Shining Through The Darkside Of High school

High school is torture.  There's probably not a socially accepted route around it -- you have to go -- but it is not fun, for anyone.  It wasn't fun for Carrie White, that's for sure.  Carrie was invited to her  prom as a joke, then her class mates made it even  more cruel by nominating her to be Prom Queen, only to douse her in pigs blood.  The story climaxes as Carrie brings down the house and gets sweet revenge.

That's what Carrie is, at the core, right?  It's a revenge story.  The bullied kid unleashes the fire inside of her -- fire she has kept pent up and locked away deep  down -- on her classmates.  In the simple plot line, it goes like this: What if a girl with special powers was the kid that got bullied at school?  Wouldn't it be cool if the day she really got control of her powers was the day her enemies hurt her the most?

But what if the story could  turn out different?  What if a teen was nominated for something like prom -- say Homecoming -- as a joke.  But what if in the end, she didn't kill them all, instead she shined.  (Really shined, not shined in the Shining sort of shined.)

Whitney Kropp was nominated by her school mates to be on the Homecoming court.  Imagine how excited she was -- until she learned it was nothing more than a joke carried out by the popular kids.  They were being mean.  She says she was depressed and even  thought about suicide.  She told  CNN that she felt like "trash."  But her town rallied around her.  That's right, the entire town!

Sarah Medina at Huffington Post writes:

The 'Support Whitney Kropp' Facebook page, created by a stranger on her behalf, quickly got 3,500 "likes," far exceeding the entire West Branch population of 2,100. The page is dedicated to raising awareness about high school bullying and posting tips about how to overcome it. 
"This was something that was really awful, could have ended awful, and because so many people came together, it just turned right around
People Magazine noted that several local business donated Kropp's homecoming gown and shoes – and hairstylist Shannon Champagne donated her services.

It's neat to see a story like this that doesn't turn into a revenge story -- it's about being strong under pressure.  It's about a town supporting one of their own and righting a wrong.  It's cool.

I'm really proud of this young woman for standing strong when ridicule and depression threatened to cave her in.  And I'm excited by her town rising up to stand with her.


  1. Great story, David!

    Poor girl... nice to see people doing something good for her.
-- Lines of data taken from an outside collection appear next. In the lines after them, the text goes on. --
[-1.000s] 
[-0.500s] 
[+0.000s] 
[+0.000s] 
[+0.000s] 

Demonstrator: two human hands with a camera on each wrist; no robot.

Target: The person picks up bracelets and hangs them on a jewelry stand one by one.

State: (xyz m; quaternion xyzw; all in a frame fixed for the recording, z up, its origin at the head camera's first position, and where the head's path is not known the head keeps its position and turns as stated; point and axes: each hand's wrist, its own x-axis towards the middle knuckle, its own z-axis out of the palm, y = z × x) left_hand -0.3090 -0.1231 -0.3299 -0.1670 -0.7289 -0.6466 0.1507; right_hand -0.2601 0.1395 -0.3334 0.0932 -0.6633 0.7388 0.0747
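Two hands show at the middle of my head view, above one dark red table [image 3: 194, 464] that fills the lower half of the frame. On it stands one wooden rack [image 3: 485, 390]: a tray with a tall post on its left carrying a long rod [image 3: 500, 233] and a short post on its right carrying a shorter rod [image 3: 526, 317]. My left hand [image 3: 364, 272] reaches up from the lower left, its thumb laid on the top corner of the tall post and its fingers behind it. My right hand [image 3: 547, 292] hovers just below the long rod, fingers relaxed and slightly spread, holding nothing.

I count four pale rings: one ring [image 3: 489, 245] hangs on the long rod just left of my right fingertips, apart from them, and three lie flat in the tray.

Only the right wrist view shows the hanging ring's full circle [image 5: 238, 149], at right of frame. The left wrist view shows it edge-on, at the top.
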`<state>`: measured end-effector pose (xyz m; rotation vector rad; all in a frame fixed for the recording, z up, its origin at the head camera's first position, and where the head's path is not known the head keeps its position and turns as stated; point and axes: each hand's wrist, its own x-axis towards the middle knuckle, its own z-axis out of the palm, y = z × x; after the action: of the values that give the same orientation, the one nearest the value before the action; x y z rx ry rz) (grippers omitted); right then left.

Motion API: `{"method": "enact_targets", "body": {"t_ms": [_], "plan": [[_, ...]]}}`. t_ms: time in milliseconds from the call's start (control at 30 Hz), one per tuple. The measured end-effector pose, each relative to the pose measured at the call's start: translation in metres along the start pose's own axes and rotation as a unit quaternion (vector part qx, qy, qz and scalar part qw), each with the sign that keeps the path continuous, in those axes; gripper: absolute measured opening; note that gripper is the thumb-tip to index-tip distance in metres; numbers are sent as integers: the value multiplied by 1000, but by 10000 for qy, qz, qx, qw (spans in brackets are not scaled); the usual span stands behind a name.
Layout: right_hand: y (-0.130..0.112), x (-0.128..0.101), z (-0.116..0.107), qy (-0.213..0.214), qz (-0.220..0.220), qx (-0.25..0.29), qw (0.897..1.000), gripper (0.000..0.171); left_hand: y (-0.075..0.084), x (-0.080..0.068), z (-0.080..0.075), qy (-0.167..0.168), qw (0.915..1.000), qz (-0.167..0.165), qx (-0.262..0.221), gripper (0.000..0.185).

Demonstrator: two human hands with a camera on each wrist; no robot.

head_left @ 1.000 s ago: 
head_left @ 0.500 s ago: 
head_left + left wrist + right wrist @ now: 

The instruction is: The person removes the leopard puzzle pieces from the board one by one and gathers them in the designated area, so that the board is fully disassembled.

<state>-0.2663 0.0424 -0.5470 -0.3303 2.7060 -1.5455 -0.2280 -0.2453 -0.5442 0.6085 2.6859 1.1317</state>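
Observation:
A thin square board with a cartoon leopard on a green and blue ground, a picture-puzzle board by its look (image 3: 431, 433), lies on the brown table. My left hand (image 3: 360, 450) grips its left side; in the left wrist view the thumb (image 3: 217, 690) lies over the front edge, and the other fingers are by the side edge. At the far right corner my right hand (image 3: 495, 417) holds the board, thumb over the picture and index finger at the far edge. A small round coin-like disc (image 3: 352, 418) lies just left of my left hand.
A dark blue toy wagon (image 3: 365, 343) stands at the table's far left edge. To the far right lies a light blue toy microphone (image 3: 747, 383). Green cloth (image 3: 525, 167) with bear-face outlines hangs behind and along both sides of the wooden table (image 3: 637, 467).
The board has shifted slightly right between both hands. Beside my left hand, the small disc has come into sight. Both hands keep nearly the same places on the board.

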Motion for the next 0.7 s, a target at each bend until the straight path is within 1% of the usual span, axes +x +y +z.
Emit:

  2. Here I hope we see the difference between fition and real life. Yeah, I'm an up with people sort. I'm also a part time barrio boy who's familiar with the kind of behavior Whitney Kropp had to endure. In the neighborhoods were I grew up, if you saw someone acting like the kids who mistreated Kropp you didn't take the situation lying down, and the solution was always close at hand to hand if you get my drift, though I don't say it was right.

    I wonder what happened to the kids who tried to haze her.

    It reminds me of something King said in Danse Macabre in connection with high school and films like I was a Teenage Werewolf. That's what I think sums up people like the ones who tried to get Whitney Kropp.

    The irony here is I first saw Teenage Werewolf as an MST3K episode, and yet the funny thing was, the riffs seem to match all the points King made in Macabre. Anyone who wants to know what I'm talking about can either look up MST3K: I was a Teenage Werewolf online to see what I mean.